# Exercise aim
Repeat nothing but the lines below running from the one containing "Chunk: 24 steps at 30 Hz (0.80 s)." to the one containing "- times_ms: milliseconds". Keep both end lines.

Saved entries
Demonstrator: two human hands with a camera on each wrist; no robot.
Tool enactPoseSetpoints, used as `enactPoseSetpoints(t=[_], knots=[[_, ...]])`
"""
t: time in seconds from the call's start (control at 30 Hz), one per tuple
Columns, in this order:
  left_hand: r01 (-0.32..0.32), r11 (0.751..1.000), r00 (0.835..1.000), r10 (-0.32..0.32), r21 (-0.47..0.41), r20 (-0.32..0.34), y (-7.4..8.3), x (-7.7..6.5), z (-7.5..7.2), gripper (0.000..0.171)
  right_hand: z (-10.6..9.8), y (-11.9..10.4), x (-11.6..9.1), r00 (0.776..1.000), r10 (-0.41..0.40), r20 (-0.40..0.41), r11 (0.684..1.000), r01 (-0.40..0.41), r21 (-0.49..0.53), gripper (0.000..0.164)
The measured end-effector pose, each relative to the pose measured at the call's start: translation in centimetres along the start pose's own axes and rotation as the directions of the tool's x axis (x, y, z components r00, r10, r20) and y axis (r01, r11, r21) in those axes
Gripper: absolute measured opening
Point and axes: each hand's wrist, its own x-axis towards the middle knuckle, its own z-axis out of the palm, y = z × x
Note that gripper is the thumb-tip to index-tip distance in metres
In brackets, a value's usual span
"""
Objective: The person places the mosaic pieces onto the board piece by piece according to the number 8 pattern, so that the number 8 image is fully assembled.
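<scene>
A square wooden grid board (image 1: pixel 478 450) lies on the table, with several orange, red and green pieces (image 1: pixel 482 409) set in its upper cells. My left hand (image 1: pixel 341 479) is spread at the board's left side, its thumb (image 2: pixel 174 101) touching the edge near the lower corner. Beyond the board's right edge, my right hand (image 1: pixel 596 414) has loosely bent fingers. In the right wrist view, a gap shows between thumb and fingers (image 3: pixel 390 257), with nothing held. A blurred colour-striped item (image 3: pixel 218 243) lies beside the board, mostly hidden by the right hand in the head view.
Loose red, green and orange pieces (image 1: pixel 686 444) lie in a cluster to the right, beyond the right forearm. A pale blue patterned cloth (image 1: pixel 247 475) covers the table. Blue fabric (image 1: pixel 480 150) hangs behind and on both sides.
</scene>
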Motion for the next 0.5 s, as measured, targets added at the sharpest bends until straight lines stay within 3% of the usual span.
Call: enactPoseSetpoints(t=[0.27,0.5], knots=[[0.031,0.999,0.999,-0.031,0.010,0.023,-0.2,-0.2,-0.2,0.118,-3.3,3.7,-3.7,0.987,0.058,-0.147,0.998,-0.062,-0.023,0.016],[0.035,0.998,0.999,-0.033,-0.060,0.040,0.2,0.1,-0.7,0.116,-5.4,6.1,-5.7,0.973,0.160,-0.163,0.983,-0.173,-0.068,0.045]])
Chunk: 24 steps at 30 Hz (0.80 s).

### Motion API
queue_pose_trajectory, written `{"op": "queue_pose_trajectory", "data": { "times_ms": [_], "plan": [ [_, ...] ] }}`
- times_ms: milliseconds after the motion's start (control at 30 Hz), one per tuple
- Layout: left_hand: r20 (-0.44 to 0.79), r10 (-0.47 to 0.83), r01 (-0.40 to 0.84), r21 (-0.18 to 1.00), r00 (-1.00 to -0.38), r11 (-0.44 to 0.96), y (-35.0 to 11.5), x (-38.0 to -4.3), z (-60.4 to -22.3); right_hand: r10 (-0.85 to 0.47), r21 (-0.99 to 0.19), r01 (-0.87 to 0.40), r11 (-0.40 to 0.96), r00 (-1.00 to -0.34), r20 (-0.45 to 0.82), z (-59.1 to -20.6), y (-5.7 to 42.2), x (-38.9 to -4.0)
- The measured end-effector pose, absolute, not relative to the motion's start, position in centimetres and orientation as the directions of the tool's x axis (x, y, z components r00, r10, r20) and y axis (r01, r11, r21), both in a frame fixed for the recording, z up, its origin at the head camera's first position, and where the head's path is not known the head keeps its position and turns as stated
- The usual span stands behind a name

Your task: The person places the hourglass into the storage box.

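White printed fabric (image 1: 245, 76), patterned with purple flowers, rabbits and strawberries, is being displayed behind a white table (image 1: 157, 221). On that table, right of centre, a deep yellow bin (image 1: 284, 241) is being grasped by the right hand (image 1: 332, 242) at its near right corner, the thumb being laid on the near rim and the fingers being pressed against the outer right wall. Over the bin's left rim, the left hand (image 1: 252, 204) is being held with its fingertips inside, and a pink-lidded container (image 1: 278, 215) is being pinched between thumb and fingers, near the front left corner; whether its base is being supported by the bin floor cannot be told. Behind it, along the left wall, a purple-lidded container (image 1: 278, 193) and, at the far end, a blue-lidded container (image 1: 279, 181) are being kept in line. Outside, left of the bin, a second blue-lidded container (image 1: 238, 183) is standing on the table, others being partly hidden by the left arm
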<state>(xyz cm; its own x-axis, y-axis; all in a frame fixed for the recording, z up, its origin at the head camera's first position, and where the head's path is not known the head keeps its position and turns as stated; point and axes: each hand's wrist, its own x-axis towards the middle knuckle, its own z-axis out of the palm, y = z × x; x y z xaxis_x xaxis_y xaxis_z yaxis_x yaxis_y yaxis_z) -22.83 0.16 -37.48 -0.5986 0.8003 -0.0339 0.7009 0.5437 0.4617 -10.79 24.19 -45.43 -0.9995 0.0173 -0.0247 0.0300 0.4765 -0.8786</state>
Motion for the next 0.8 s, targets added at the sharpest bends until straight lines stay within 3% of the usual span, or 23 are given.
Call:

# Result
Chunk: 24 steps at 30 Hz (0.80 s).

### Motion API
queue_pose_trajectory, written `{"op": "queue_pose_trajectory", "data": { "times_ms": [_], "plan": [ [_, ...] ] }}`
- times_ms: milliseconds after the motion's start (control at 30 Hz), one per tuple

No further work is required for this exercise.